Each line of the records containing "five" is to be copied out and returned.

• [Extracted data entries]
● ● ● ● ● ● ●
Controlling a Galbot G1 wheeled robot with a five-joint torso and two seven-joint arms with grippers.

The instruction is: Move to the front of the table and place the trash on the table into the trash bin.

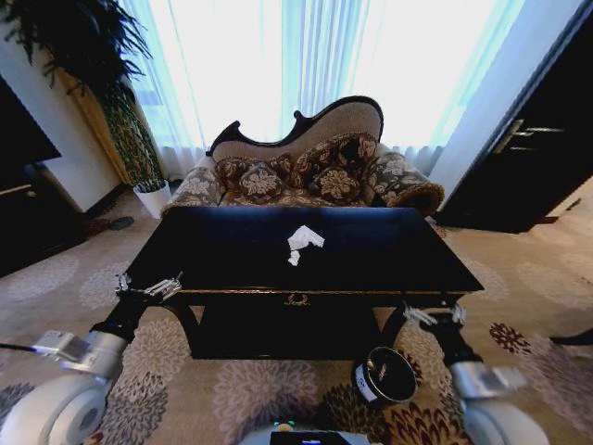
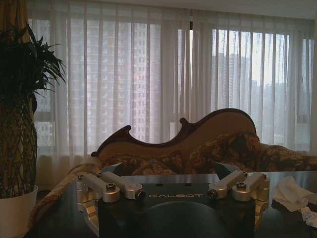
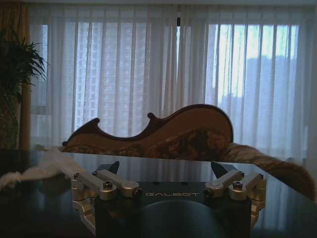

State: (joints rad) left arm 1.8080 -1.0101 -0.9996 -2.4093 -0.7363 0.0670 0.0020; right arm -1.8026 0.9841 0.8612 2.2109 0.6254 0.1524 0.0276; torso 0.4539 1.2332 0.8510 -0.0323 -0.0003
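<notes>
The glossy black table (image 1: 371, 250) stands straight ahead, its gold emblem facing me. Crumpled white tissue (image 1: 304, 239) lies near the middle of the top, with a tiny white scrap (image 1: 294, 259) just in front of it. On the carpet by the table's front right leg sits the dark trash bin (image 1: 386, 375), its white label showing. My left gripper (image 1: 148, 287) hovers open at the front left corner, my right gripper (image 1: 434, 316) open at the front right corner. The left wrist view has the open left gripper (image 2: 168, 171) and the tissue (image 2: 292, 192); the right wrist view has the right gripper (image 3: 166, 168) and the tissue (image 3: 44, 166).
A patterned sofa (image 1: 306, 167) stands right behind the table before curtained windows. A white plant pot (image 1: 153, 197) with a tall plant is at the back left. Dark cabinets (image 1: 537, 158) flank the right, dark furniture (image 1: 28, 204) the left. Patterned carpet surrounds the table.
</notes>
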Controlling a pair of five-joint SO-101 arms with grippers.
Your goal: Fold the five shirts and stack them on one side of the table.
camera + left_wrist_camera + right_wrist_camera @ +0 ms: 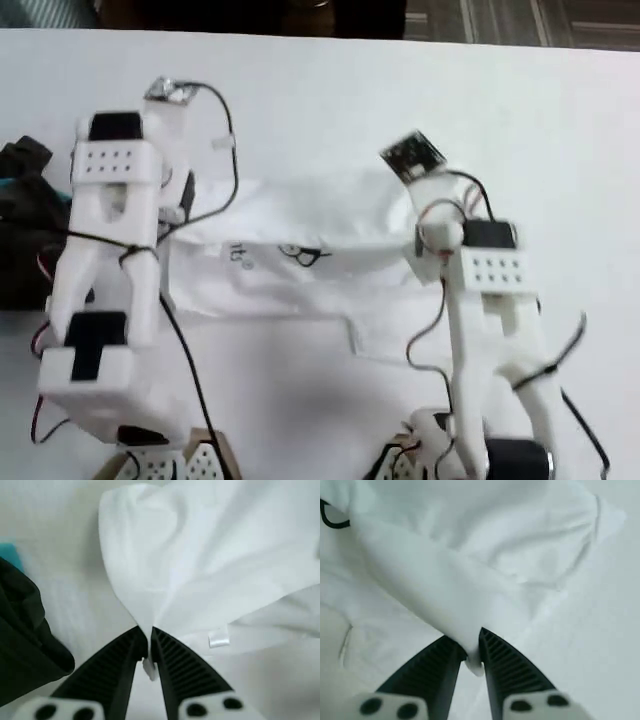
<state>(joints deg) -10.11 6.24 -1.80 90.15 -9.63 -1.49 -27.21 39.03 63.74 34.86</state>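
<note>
A white shirt (300, 255) with black print lies across the middle of the table, partly folded, between the two arms. My left gripper (149, 642) is shut on a pinched fold of the white shirt (200, 555), lifting the cloth into a peak. My right gripper (472, 652) is shut on another fold of the same shirt (485, 540), which drapes away from its black fingers (507, 665). In the high view the left arm (110, 230) stands at the shirt's left end and the right arm (480, 270) at its right end.
A dark garment (25, 215) with a bit of teal lies at the table's left edge, also seen as a black heap (25, 640) in the left wrist view. Bare white table (330, 90) stretches behind the shirt. Cables hang from both arms.
</note>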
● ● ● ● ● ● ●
• [YOUR SOLUTION]
Controlling a Galbot G1 wheeled robot with a five-joint torso and two seven-joint arms with grippers.
Controlling a pair of five-joint SO-101 arms with grippers.
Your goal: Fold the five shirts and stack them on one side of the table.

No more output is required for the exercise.